FOR IMMEDIATE RELEASE
June 3, 2016

          BATON ROUGE - The Woodrow Wilson National Fellowship Foundation has announced the selection of WW Georgia Teaching Fellows for 2016. Among them is Louisiana State University 2016 M.S. graduate Zachary Edwards. The highly competitive program recruits both recent graduates and career changers with strong backgrounds in science, technology, engineering, and math - the STEM fields - and prepares them specifically to teach in high-need secondary schools.
           A native of White Oak, GA, Edwards received his B.S. in 2012 from Columbus State University in earth and space science.
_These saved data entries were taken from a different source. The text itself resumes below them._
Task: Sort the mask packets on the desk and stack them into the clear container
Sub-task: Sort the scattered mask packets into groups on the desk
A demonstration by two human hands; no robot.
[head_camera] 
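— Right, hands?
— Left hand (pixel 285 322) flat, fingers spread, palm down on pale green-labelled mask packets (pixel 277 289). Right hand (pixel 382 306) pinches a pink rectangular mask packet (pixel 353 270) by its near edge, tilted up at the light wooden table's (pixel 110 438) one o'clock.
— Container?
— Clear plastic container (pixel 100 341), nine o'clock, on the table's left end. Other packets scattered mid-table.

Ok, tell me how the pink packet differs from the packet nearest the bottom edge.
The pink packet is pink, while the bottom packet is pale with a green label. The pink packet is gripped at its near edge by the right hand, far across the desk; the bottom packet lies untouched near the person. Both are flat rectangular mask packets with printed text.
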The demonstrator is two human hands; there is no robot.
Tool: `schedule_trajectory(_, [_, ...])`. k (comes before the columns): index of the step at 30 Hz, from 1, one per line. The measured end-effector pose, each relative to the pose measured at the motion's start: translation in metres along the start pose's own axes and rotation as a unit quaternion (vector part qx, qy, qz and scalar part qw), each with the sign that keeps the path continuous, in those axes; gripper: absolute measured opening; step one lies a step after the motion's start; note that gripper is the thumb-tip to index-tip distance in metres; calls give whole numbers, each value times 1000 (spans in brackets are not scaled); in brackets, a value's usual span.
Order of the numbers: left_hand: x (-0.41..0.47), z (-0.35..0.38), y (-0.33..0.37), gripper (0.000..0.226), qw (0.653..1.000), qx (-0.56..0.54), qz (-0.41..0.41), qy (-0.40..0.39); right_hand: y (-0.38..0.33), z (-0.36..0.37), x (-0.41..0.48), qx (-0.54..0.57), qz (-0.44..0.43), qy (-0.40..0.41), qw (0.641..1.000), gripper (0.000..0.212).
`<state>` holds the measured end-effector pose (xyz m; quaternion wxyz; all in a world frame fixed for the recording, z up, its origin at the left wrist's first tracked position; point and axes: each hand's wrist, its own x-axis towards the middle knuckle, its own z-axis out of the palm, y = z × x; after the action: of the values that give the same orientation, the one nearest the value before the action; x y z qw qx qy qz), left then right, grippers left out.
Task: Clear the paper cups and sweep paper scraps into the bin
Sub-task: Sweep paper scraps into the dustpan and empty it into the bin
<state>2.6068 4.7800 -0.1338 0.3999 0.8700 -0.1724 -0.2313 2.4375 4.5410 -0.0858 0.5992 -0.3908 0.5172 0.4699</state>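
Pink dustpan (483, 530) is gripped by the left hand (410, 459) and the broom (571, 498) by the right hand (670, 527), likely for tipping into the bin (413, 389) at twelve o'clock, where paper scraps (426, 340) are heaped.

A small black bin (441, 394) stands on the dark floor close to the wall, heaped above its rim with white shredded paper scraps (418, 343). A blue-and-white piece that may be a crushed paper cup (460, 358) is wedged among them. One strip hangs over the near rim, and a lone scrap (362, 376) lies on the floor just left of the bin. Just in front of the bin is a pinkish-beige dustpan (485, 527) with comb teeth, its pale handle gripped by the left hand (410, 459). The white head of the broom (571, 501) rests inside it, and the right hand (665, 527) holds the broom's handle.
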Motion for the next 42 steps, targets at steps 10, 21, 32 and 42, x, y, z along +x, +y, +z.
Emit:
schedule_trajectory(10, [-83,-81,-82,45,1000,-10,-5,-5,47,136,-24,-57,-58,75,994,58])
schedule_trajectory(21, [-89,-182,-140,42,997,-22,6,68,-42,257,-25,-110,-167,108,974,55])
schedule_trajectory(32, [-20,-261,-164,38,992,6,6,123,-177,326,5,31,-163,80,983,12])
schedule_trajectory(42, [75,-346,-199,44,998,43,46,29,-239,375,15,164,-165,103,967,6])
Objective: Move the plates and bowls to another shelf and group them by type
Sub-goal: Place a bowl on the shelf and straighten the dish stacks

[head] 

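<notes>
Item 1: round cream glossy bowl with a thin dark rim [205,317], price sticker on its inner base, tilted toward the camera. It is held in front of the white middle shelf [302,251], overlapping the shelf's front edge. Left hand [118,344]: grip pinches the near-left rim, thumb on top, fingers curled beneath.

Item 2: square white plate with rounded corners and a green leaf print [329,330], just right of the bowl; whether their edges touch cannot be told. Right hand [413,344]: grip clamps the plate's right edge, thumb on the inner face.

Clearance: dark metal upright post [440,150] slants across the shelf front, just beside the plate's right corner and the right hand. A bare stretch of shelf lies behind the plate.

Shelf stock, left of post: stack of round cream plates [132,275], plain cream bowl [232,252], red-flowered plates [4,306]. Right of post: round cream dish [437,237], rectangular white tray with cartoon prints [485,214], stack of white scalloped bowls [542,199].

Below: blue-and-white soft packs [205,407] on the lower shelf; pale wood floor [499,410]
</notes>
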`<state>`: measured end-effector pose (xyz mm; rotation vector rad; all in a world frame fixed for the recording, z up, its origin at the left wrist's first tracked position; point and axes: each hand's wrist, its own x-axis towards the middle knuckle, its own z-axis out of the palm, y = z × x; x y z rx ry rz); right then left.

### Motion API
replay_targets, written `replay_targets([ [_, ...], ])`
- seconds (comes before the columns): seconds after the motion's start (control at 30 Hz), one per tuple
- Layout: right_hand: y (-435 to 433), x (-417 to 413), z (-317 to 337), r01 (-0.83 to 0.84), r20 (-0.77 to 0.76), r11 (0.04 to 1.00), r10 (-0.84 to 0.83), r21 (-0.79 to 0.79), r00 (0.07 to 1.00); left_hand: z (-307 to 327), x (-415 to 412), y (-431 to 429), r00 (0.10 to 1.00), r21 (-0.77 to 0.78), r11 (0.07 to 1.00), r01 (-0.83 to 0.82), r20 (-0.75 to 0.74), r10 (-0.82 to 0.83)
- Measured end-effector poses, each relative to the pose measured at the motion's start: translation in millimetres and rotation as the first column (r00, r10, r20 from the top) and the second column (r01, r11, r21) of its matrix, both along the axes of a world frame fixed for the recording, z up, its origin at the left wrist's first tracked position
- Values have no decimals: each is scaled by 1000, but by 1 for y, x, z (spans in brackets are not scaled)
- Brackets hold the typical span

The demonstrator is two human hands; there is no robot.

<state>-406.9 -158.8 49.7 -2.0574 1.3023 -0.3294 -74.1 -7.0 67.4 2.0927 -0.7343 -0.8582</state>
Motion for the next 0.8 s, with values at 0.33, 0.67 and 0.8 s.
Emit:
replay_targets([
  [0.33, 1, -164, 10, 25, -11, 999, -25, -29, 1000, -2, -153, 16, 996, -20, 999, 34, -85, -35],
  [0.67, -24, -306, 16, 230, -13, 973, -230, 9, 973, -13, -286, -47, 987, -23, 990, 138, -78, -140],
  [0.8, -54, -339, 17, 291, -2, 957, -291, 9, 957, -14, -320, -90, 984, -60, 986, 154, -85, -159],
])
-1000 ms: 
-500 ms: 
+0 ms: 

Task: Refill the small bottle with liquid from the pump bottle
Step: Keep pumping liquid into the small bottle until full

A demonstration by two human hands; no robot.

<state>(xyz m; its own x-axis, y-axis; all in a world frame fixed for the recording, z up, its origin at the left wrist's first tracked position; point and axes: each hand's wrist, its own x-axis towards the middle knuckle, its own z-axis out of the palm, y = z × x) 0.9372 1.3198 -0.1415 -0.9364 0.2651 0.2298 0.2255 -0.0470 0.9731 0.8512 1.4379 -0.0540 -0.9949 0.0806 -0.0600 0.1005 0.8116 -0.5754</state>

While pursuing his M.S. in physics at LSU, Edwards served as a teaching assistant, instructor, tutor, researcher, and conducted multiple outreach events to educate and inspire children in astronomy.         
          “At LSU, I taught solar system laboratory classes for three years, while conducting various educational programs with the Landolt Observatory, and fell in love with teaching,” Edwards said. “Teaching the labs as well as helping with school tours definitely made me realize my love and passion for teaching, and my desire to pursue it full time!”
           Each Fellow receives a stipend to complete a specially designed, cutting-edge master’s degree program based on a year-long classroom experience. In return, Fellows commit to teach for three years in the urban and rural Georgia schools that most need strong STEM teachers. Throughout the three-year commitment, Fellows receive ongoing support and mentoring.
         “Zach has always had great patience and understanding with helping LSU students while serving as a teaching assistant at LSU,” said Professor Bradley Schaefer, LSU Department of Physics & Astronomy.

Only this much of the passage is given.